Alibaba (BABA): Cloud Keeps Accelerating

38% cloud growth, margin expansion guided, quick commerce profitability pulled forward

Brian Coughlin's avatar
Brian Coughlin
May 14, 2026
∙ Paid

Alibaba reported Q4 2026 earnings yesterday morning and the market finally got the kind of cloud commentary it has been waiting for.

The reported numbers were definitely a bit confusing/mixed. Revenue was fine, profitability was pressured, and quick commerce is still weighing on margins. None of that is new though. That has been the setup for the last few quarters.

What was different this quarter, or at least much clearer, was the shape of the business itself. The restructuring is mostly behind them, the divestitures are fading out, and you’re really starting to see Alibaba as just two businesses at this point: E-commerce and Cloud/AI.

And on the cloud side specifically, this was the quarter where management got a lot more direct about the AI revenue trajectory and where margins are heading.


Cloud

Cloud revenue grew ~38% year-over-year, with external revenue up roughly ~40%. Cloud EBITA was up ~57% on a roughly ~9% margin. Wu guided to further acceleration from here.

AI-related products hit RMB 9 billion in the quarter, triple-digit growth for the eleventh straight quarter, now representing about ~30% of external cloud revenue.

“We expect that in about one year, AI-related product revenue will cross the 50% threshold, becoming the primary engine driving cloud business revenue growth. As a result, Cloud Intelligence Group’s external revenue growth is expected to continue accelerating beyond its current 40% rate over the coming quarters.” — Eddie Wu

So the fastest-growing piece of cloud is about to become the majority of it. The math on where overall growth goes from there isn’t complicated.

Management also disclosed Model and Application Services ARR for the first time. RMB 8 billion-plus currently, guided to over RMB 10 billion by the June quarter and RMB 30 billion by year-end. And platform usage is up more than 10x since November. This finally gives the sell-side something concrete to model that they didn’t have before, and I think it changes how the street values the AI piece going forward.

On profitability, Wu was pretty explicit that margins would improve over the coming quarters.

The way they framed it, there are a few things working in the right direction: MaaS is becoming a bigger part of the mix and carries better margins than raw IaaS. T-Head custom silicon is scaling, with over 60% of capacity now serving external customers. And Alibaba appears to have real pricing power because compute is still scarce. New server replacement costs are reportedly running around 2x year-over-year, which tells you how tight the market still is.

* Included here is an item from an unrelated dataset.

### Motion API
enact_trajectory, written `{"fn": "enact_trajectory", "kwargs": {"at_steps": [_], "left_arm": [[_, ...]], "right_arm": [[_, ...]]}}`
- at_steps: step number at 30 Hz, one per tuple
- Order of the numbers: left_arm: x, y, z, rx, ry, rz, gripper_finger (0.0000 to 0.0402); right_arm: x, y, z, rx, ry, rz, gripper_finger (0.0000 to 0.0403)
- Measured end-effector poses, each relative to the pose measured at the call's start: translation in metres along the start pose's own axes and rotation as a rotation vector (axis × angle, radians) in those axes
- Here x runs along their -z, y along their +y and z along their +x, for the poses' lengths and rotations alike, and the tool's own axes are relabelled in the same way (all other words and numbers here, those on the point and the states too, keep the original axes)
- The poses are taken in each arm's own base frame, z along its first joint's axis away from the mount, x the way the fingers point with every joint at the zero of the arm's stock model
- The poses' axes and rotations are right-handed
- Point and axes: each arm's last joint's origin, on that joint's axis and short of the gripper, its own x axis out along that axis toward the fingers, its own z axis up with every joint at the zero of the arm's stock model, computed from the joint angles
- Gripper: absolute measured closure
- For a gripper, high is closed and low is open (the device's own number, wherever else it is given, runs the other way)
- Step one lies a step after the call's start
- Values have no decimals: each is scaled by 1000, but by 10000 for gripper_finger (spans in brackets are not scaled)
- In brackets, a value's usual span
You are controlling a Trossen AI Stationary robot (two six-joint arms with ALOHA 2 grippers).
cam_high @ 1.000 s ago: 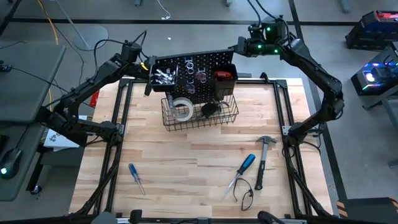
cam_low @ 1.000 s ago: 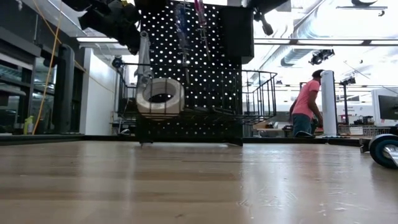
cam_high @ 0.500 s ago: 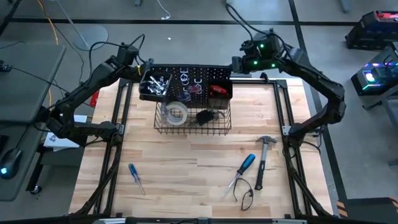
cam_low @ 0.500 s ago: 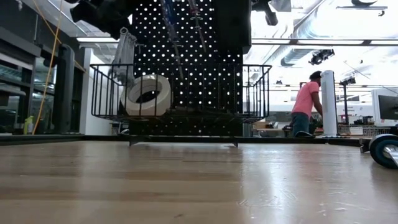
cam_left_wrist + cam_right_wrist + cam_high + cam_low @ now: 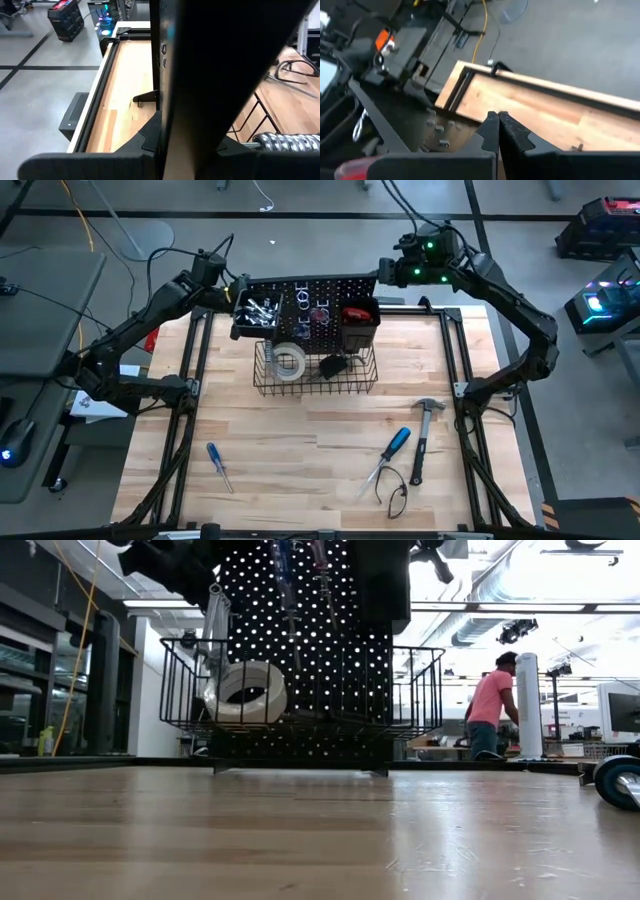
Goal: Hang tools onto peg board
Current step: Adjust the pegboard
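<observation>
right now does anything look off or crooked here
The peg board sits skewed to the table edges, gripped at both ends by the left pincer and right pincer. A hammer and screwdrivers lie unhung.

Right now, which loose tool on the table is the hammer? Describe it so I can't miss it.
Start at the peg board at the table's far edge and come toward the near right corner. Three tools lie there together; the hammer is the one furthest right. Unlike the blue-handled screwdriver and the pliers beside it, it has a long black handle and silver head.
</observation>
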Motion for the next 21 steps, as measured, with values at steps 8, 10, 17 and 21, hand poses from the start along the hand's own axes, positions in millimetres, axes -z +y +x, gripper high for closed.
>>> {"fn": "enact_trajectory", "kwargs": {"at_steps": [8, 10, 17, 21], "left_arm": [[2, 9, 8, -9, 8, -5, 349], [2, 9, 9, -11, 9, 2, 347], [3, 10, 9, -38, 21, 5, 303], [4, 10, 10, -36, 29, -6, 297]], "right_arm": [[-14, -6, -3, -17, -77, 14, 403], [-14, -6, -3, -18, -75, 17, 403], [-14, -6, -3, -21, -78, 20, 403], [-14, -6, -3, -21, -78, 20, 403]]}}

Wu on what they’re seeing on the inference side:

“Every quarter we are seeing new results in terms of optimization in reasoning and inferencing, with continuous incremental effects in terms of the token capacity of a single server and a single card.”

And on pricing:

“At the same time as the capabilities of models continue to strengthen and prices of the models continue to increase in the next year or two, we see that this should be a process of continued price improvement.”

And then directly on margins:

“I think from this point of view the rapid growth in this business over the next few quarters will result in very positive impact on our overall gross profit margin.”

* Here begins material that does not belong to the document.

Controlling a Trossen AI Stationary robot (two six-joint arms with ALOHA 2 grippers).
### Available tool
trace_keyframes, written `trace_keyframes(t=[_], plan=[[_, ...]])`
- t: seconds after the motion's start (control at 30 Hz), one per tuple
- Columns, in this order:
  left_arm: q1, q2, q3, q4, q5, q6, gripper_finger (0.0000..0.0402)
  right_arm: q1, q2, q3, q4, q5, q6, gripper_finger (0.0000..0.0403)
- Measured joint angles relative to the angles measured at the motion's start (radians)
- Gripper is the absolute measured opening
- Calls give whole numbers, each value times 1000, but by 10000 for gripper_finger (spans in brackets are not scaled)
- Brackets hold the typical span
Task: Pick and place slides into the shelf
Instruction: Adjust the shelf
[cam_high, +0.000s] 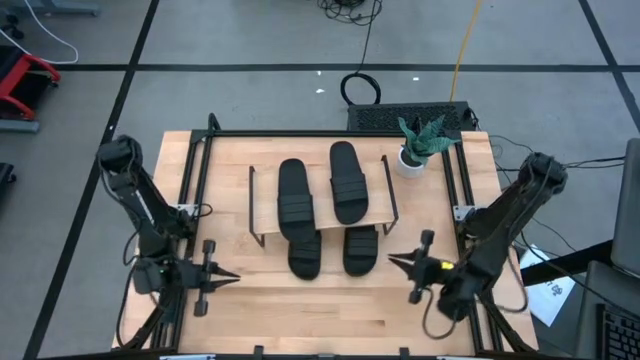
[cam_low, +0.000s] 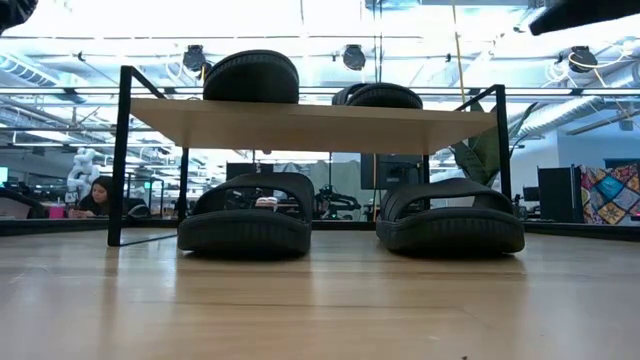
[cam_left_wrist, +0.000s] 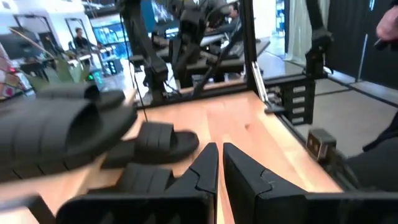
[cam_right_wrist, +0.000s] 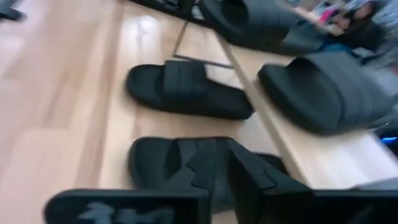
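I see two black ribbed slides (cam_high: 319, 188) atop the light wood shelf (cam_high: 265, 210), two underneath; both grippers, left (cam_high: 226, 277) at eight o'clock, right (cam_high: 396, 262) at four, nearly closed, empty.

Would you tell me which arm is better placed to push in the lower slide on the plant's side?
Probably the right: the right gripper lies close beside that slide, while the left gripper is beyond the other lower slide.

1. Left arm (cam_high: 140, 205) bent along the table's left edge, left gripper (cam_high: 228, 278) pointing inward, fingers nearly together.
2. Right arm (cam_high: 505, 215) mirrored, right gripper (cam_high: 395, 262) likewise closed, empty.
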Motion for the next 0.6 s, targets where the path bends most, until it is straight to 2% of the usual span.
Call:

Inference getting more efficient quarter over quarter. Capacity running near full. Replacement costs doubling. Model prices going up. And management guiding to gross margin expansion in the next one to two quarters. That is a pretty good hand to be holding. Especially for a cloud business still accelerating at this size.

And as I expected, they also confirmed they’ll likely exceed the RMB 380 billion three-year capex plan they announced last year. No new ceiling given though.

Management expects roughly 10x compute demand growth by 2033 versus 2022, which is an enormous number, but when you consider that Alibaba holds about 40% of Chinese cloud market share (larger than the next three competitors combined) with a full vertical stack running from custom silicon all the way up to proprietary models, the spend starts to make more sense.